The longer we rob Canadians of their income, the worse this catastrophe will be.

Countless research has also shown a direct correlation between poverty and poor health. One study in Hamilton, Ontario found a 21-year difference in life expectancy between rich and poor neighbourhoods.

What a shame it would be to survive the coronavirus just to have decades cut from your lifespan because the lockdown forced your family into poverty.

Poverty robs us of life and hope as viciously as disease does.

Help first those who are suffering most

Those suffering the greatest harm from the lockdown should be the first allowed out of it.

People who aren’t working and not earning an income should be the first to return to work wherever possible. That’s likely restaurant staff, workers in small retail shops and small independent factories, etc. They won’t survive much more of this “medicine.”

Thereafter, open sectors of the economy and jobs that are suffering more than others.

Large office towers should be among the last places to reopen. They create a huge burden on our transportation network and cram thousands of people into small spaces. And many businesses in downtown office buildings are already effectively functioning with alternative arrangements.

In fact, any business or work function that has continued to operate remotely during the pandemic lockdown should the very last allowed to return to normal. In a prudent, logical world, these operations would never go back to the way they were.

Measured and managed phases still required

I’m not arguing for an immediate opening of the flood gates. Far from it.

We know that each time we reopen a new cohort of workers, we can expect infection and sickness rates to rise – then, stabilize and subside. If they rise too close to our capacity thresholds, we may have to hold – or retighten – for a bit. It’s going to be a bit like watching the weather and dressing/behaving accordingly. One hand always on the tiller to steer around turbulence.
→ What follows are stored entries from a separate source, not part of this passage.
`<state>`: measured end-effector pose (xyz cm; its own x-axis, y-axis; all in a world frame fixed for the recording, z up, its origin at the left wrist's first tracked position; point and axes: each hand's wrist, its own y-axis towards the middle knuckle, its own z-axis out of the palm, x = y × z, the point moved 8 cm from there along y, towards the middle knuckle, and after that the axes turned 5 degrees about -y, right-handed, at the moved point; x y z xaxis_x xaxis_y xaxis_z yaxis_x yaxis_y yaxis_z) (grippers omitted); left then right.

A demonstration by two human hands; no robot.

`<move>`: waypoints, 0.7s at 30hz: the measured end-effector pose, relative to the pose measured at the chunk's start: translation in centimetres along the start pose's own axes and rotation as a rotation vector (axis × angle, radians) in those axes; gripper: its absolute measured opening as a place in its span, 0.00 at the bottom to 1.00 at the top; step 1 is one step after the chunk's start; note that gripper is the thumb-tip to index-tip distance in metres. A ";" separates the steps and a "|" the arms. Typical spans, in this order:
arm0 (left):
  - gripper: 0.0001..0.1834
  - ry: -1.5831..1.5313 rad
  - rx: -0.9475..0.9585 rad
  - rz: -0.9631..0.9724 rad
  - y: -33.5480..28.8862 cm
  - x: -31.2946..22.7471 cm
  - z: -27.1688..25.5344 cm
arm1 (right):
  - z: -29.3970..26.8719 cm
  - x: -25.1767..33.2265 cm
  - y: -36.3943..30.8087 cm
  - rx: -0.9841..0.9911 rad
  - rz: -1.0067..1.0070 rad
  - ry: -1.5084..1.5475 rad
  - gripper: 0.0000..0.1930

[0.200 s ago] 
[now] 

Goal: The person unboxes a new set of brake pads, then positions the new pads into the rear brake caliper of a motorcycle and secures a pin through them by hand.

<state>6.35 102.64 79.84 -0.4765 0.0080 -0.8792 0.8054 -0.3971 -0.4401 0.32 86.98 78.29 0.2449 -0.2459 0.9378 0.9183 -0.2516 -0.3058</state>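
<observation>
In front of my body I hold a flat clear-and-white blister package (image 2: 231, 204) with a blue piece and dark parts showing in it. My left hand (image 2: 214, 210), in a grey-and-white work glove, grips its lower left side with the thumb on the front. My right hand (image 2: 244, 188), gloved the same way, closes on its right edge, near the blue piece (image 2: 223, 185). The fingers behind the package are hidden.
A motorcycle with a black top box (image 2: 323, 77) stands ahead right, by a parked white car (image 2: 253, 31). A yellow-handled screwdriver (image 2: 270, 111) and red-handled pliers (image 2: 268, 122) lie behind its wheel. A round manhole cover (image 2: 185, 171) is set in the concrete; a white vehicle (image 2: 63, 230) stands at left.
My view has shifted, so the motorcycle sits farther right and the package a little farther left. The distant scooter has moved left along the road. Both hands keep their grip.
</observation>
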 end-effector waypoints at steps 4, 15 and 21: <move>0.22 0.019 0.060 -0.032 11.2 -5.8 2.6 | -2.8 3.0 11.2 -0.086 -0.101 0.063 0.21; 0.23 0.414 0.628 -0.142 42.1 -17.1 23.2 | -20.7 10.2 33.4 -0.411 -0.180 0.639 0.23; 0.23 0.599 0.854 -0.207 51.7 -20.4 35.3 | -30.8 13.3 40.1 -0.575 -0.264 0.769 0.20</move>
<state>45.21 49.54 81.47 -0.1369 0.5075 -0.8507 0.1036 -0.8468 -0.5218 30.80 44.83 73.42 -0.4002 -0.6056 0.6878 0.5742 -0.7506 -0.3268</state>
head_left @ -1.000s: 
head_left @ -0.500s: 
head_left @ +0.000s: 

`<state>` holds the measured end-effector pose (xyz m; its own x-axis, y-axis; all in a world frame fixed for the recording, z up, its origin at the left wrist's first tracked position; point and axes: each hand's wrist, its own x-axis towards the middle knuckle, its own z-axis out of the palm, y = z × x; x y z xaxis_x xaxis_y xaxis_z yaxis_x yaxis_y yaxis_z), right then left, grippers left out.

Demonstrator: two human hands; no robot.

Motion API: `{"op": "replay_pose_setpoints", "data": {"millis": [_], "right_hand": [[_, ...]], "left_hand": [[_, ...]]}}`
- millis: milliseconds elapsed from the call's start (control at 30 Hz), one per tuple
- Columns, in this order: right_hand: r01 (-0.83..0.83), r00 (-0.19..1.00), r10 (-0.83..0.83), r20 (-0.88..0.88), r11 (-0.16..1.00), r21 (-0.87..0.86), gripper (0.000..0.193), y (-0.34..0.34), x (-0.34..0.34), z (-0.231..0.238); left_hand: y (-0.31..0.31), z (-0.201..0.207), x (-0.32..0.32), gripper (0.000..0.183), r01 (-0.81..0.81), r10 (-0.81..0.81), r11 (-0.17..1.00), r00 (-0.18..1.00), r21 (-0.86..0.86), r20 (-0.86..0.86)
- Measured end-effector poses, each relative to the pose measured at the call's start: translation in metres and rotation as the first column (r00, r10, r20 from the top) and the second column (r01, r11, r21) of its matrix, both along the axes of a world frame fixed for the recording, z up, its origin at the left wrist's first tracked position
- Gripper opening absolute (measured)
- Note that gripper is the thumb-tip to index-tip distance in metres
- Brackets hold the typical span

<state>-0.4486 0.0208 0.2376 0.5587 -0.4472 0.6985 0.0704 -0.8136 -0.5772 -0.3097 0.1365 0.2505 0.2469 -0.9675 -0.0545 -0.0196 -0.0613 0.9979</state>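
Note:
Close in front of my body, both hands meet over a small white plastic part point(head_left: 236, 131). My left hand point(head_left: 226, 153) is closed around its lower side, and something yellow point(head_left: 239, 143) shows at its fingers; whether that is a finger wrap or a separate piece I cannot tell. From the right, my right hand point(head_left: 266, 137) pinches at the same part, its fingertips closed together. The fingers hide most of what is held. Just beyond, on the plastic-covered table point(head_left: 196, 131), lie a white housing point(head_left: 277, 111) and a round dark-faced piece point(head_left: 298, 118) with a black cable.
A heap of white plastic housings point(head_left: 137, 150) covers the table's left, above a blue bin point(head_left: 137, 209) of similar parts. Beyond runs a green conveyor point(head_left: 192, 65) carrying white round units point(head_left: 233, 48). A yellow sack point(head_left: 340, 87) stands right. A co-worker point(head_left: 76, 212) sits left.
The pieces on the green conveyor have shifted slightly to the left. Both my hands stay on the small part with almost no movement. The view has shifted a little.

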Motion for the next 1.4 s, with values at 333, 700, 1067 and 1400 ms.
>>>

But, it’s crucial we sequence the reopening to provide the fastest relief to those being harmed the most. That’s not the CEOs and the corporate lawyers, the government workers or healthcare executives. It’s the hourly-workers, the restaurant staff, the small shop clerks and small business owners.

Lockdown is ruining – and shortening – their lives as surely as the virus would.

After all, there’s no point surviving the virus, if it condemns your entire family to a slow, painful death from poverty.